(1.) THE applicant claims to be a tax resident of Singapore. It is engaged in providing social media monitoring service for a company, brand or product. It is a platform for users to hear and engage with their customers, brand ambassadors etc. across the internet. The applicant offered service on charging a subscription. The clients who subscribed can login to its website to do a search on what is being spoken about various brands and so on. The system operated by the applicant generates a report with analytics with an inputs provided by the clients. The information for generation of report is obtained from blogs and forum, social networking sites, review sites, question and answers sites and twitter. The applicant does not depend on third party application programme Interface feeds for data collection and has its own crawlers (computer programme that gathers and categorizes information on the internet) for data extraction. The applicant also maps blog, forums, facebook posts and twitter users country wise to provide social media analytics for different markets. The applicant is wholly controlled and managed from Singapore where the company was incorporated. It was not having a permanent establishment in India. All its directors are non -residents. The subscription received from the provision of service is taxable as business income in Singapore.
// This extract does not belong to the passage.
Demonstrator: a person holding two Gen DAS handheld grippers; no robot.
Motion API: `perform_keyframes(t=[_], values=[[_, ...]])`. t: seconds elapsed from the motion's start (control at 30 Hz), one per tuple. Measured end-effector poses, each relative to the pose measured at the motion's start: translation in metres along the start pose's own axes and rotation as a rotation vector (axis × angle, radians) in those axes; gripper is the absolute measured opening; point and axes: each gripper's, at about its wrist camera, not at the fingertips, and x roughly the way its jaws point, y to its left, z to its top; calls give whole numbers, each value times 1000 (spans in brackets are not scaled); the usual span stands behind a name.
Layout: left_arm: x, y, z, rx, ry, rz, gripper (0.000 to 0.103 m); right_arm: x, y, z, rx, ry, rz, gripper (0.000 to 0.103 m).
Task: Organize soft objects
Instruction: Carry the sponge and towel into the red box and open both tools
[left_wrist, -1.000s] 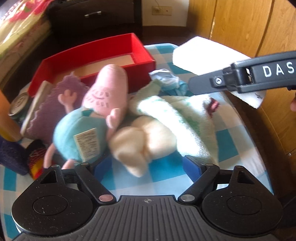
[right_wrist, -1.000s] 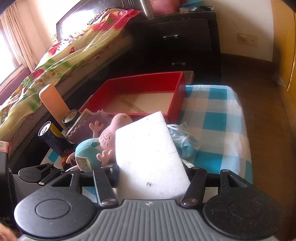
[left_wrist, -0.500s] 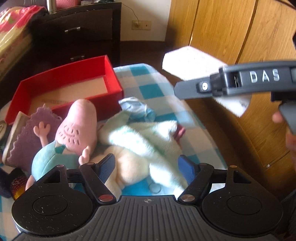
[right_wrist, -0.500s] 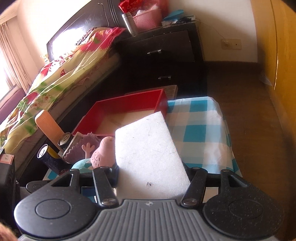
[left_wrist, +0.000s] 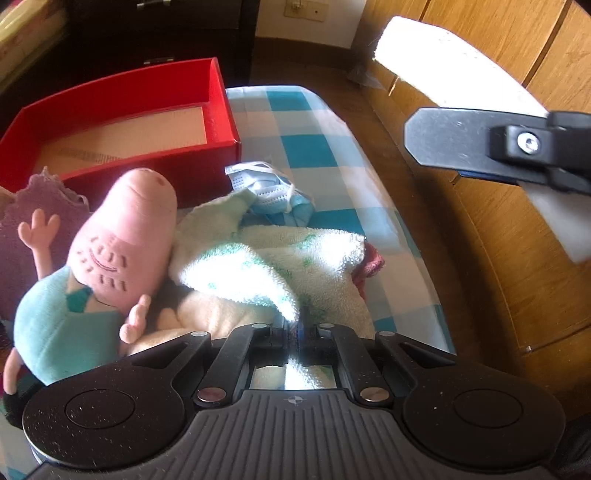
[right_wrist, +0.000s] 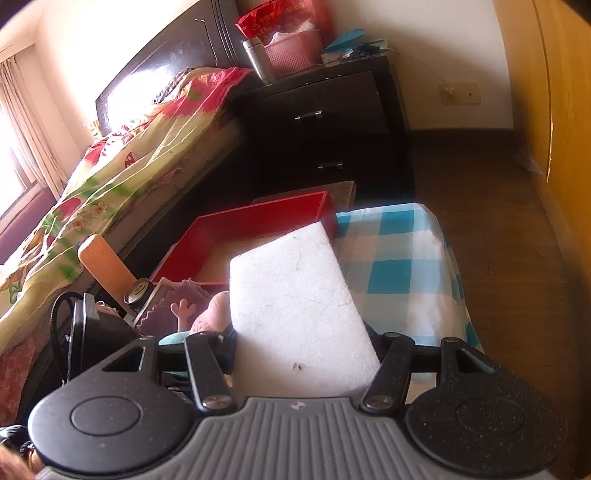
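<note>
Left gripper (left_wrist: 291, 332): jaws drawn nearly together with a fold of the white-and-green towel (left_wrist: 266, 266) pinched between them. I read this as a grasp on the towel's near edge, though the contact point is washed out by glare, so I hedge on how much cloth is actually caught.

Right gripper (right_wrist: 306, 354): jaws clenched on the white foam block (right_wrist: 295, 310), gripping its near end so that most of the block sticks out ahead. In the left view the block hangs raised off to the right, over the wooden floor (left_wrist: 461, 258) and away from the bench (left_wrist: 306, 147), probably so that it keeps clear of the pile.

Layout: the red box (left_wrist: 221, 110) sits at the far left of the checked bench and holds no soft things so far. I take it as the destination. The pig toy (left_wrist: 122, 243) lies against the towel's left side, partly on the purple cloth (left_wrist: 22, 221). A crumpled blue face mask (left_wrist: 273, 192) rests just beyond the towel, near the box's front corner. Something pink-red (left_wrist: 369, 266) peeks out under the towel's right edge; I cannot identify it.

Judgement: sorting is early. The towel drapes over neighbouring items, so lifting it may drag the mask or roll the pig.
</note>
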Motion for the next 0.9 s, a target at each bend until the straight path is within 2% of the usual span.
perform_keyframes(t=[0.13, 0.3, 0.43, 0.6, 0.9], values=[[-21, 11, 0, -42, -38, -59, 0, -1, 4, 3, 6, -10, -4, 36], [-63, 31, 12, -136, -134, -162, 0, 1, 14, 4, -2, -14, -7, 36], [-92, 44, 20, -186, -211, -206, 0, 1, 24, 9, -8, -31, 6, 36], [-120, 55, 37, -211, -312, -191, 0, 2, 39, 20, -22, -61, 17, 36], [-159, 96, 75, -287, -478, -108, 0, 30, 66, 60, -58, -103, 7, 36]])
The applicant argues that subscription fee received from the customers for providing social media monitoring services is not royalty within the meaning of Section 9(1)(vi) of the Income -tax Act and Article 12 of the DTAC between India and Singapore since no exclusive right or copyright is made over to the customer. What is passed on to the customer did not amount to information concerning the applicant's own knowledge, experience or skill in commercial and financial matters. The income is taxable only in Singapore in terms of Article 7 of the DTAC since the applicant has no permanent establishment in India. Secondly, there is no obligation to withhold tax on the payments made to the applicant by its Indian subscribers. The Revenue not having raised any objection to the allowing of the application under section 245R(2) of the Act, the application was allowed for rendering a ruling on the following questions:
(2.) ON behalf of the Revenue, it was pleaded on merits that what was received by the applicant from the subscribers was royalty as defined in the Act and in the DTAC between India and Singapore. It is pointed out that the clients of the applicant can avail the services through the payment of a subscription fee. The basic mechanism of providing the services is tracking internet messages and feed back through a computer programme 'Crawler' which is owned by the applicant. The subscription fee paid to the applicant by the subscriber cannot be disassociated from the user of the computer system. Subscription enables the client to access data through this sophisticated system maintained by the applicant. Subscription fee paid is not only for the use of an equipment but it is also paid for the imparting of information concerning technical, industrial, commercial or scientific knowledge, experience or skill. Hence it was royalty as defined in the Act and in the DTAC.
(3.) AT the hearing, in addition to reiterating what is set out in the application and the subsequent written submission, it was pointed out on behalf of the applicant that the applicant was only providing information over the web, and the applicant has no intellectual property right over it. Its role was only to gather and put the information together and give it to the subscriber.